Somente criminosos carregam a dívida de assumir algo a alguém
Desde criança, depois na adolescência, fase adulta e hoje na extrema maioridade, ouço as expressões “se assumir”, “assumido”, “assumiu”. A questão não está no fato de uma pessoa homossexual se apresentar com essa orientação. Isso é de foro íntimo e não cabe a ninguém exigir, cobrar, criticar.
O que na minha pessoa cabe como indignação é ouvir tais flexões de palavras, que na minha interpretação geram culpabilidade. Eu considero que quem assume algo revela, principalmente, um ato ilícito e, no caso da comunidade LGBTQIA+, essa palavra chega com esse peso. O peso de culpa, de responsabilizar-se por algo que, além de não ser um ato criminoso, não revela a irresponsabilidade de ninguém.
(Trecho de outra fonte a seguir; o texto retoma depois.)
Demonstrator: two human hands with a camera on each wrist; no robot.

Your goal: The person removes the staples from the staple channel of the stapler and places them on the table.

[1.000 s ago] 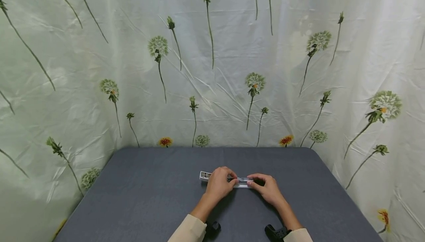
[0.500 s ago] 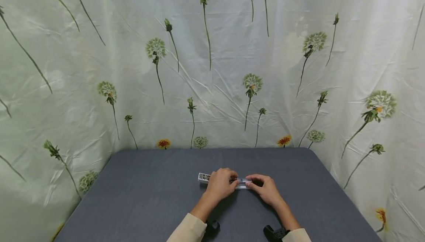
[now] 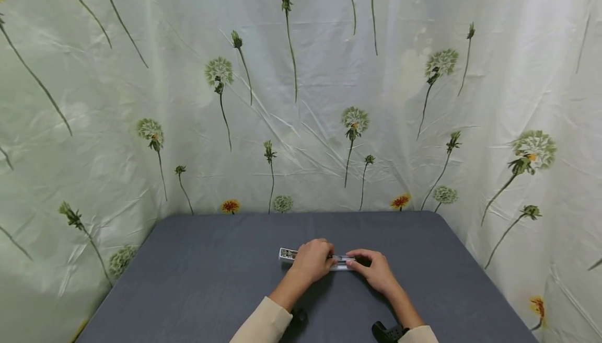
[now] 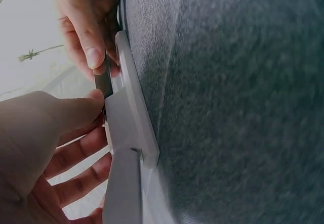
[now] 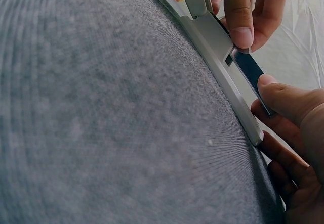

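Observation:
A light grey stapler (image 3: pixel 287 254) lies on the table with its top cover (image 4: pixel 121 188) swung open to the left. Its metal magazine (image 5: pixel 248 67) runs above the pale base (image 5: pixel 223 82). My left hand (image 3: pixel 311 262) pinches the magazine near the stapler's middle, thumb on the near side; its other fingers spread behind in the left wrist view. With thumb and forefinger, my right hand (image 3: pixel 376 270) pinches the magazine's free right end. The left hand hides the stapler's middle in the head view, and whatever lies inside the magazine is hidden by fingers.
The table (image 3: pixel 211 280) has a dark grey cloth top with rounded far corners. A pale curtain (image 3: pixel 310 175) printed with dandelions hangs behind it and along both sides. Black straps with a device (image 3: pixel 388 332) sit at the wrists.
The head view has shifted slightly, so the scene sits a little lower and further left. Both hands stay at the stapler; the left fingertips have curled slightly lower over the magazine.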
Assumir um cargo importante numa empresa é algo que ecoa de maneira positiva de orgulho. Porém, na minha leitura linguística, assumir uma orientação sexual leva a uma interpretação que ali pode ter, aos ouvidos mais conservadores, a revelação de um “crime” ou a satisfação gritante do “voyeurismo” de uma sociedade que vive farejando a sexualidade alheia para satisfazer seu prazer promíscuo, muitas vezes secreto, reprimido e autocondenável.
Eu cheguei a essa percepção ao ouvir, nos idos anos 2010, que eu já era “assumido” para mim mesmo, e não necessitava bradar a mais ninguém. Reconheci o sentido. Eu, primeiro que qualquer outra pessoa, me reconheço, me acolho e me posiciono com uma orientação que é minha e não é defeito nem crime. A partir daí, o termo “assumir”, na condição de revelar algo a alguém, passou a me incomodar.
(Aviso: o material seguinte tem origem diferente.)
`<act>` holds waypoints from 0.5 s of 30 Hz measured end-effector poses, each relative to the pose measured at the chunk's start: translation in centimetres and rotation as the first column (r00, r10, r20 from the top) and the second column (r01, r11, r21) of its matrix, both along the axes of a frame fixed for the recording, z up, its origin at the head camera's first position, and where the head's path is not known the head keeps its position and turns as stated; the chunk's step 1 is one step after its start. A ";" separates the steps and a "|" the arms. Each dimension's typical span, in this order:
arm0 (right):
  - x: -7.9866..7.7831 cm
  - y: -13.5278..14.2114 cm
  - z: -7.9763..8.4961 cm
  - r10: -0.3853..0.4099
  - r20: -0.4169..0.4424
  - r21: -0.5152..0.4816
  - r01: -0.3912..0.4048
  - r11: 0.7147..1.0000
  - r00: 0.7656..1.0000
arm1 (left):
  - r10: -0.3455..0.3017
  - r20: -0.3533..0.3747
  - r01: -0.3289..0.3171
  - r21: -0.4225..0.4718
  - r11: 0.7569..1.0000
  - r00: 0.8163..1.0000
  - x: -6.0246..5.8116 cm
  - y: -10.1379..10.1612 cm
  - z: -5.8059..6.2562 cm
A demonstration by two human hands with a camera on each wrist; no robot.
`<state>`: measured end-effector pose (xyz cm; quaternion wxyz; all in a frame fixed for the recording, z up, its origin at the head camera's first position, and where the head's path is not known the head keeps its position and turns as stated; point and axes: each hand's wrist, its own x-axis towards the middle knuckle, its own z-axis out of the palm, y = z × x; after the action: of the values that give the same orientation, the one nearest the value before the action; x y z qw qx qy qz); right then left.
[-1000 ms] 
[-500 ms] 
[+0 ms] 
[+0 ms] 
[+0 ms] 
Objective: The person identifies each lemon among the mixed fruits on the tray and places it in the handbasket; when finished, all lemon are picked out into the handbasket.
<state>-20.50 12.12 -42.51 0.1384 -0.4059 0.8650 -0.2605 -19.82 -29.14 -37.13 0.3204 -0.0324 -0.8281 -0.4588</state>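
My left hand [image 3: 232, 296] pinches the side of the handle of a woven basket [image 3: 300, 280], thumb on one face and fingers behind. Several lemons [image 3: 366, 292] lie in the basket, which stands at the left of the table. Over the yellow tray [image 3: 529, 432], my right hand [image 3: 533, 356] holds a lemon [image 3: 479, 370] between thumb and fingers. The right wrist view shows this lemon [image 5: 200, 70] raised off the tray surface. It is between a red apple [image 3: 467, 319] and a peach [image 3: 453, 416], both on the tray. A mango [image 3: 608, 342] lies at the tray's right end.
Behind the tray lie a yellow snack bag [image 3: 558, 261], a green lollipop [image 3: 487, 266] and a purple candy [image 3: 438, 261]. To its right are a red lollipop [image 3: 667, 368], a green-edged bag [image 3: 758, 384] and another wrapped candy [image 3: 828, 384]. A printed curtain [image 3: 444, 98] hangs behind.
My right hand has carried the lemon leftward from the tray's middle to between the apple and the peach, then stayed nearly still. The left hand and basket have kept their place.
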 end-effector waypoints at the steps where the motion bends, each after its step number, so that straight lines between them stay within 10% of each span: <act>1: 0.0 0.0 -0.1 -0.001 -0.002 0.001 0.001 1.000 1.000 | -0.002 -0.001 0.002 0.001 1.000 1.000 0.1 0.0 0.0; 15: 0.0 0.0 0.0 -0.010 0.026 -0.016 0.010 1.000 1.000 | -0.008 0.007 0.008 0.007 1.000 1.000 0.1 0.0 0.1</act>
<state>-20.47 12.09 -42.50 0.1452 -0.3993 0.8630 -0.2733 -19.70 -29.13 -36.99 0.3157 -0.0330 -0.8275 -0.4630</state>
Ao ouvir pessoas à minha volta trazendo em diálogos, frases do tipo: “sabe quem assumiu”? “Fulano finalmente assumiu!” Ou também, “eu finalmente assumi para minha família que sou homossexual”. Percebam que todas essas frases possuem sentido de culpa, de alívio. E ser o que excessivamente um indivíduo é, não cabe nenhum tipo de leitura, de explicações ou justificativos. Somos e ponto final. A ninguém cabe receber explicações, nem mesmo mãe, pai, irmã, irmão. Sou o que sou e não o que ainda insistam, desejam ou exijam que eu seja.
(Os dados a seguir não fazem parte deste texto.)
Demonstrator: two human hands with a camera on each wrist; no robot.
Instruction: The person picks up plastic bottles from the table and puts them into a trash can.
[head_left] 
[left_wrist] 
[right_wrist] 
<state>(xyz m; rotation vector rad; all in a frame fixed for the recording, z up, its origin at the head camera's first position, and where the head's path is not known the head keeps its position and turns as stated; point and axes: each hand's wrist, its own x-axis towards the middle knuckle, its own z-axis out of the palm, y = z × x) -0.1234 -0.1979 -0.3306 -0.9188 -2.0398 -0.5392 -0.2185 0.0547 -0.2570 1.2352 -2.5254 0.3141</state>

O que pretendo com esse texto não é condenar o vocábulo, mas, sim, sua colocação num contexto onde não há erro a ser revelado. Portanto, a toda pessoa que possui uma orientação sexual que não seja de sujeito heterossexual, trago a sugestão de eliminar o verbete “assumido”. Apenas permita que o outro faça leitura sobre sua pessoa, sua genialidade como gente e mais nada.
Antes de nos posicionarmos, devemos primeiro de tudo, não “assumir”, mas exatamente, nos reconhecer, ter autoaceitação, nos entender e, com toda segurança, nos posicionar.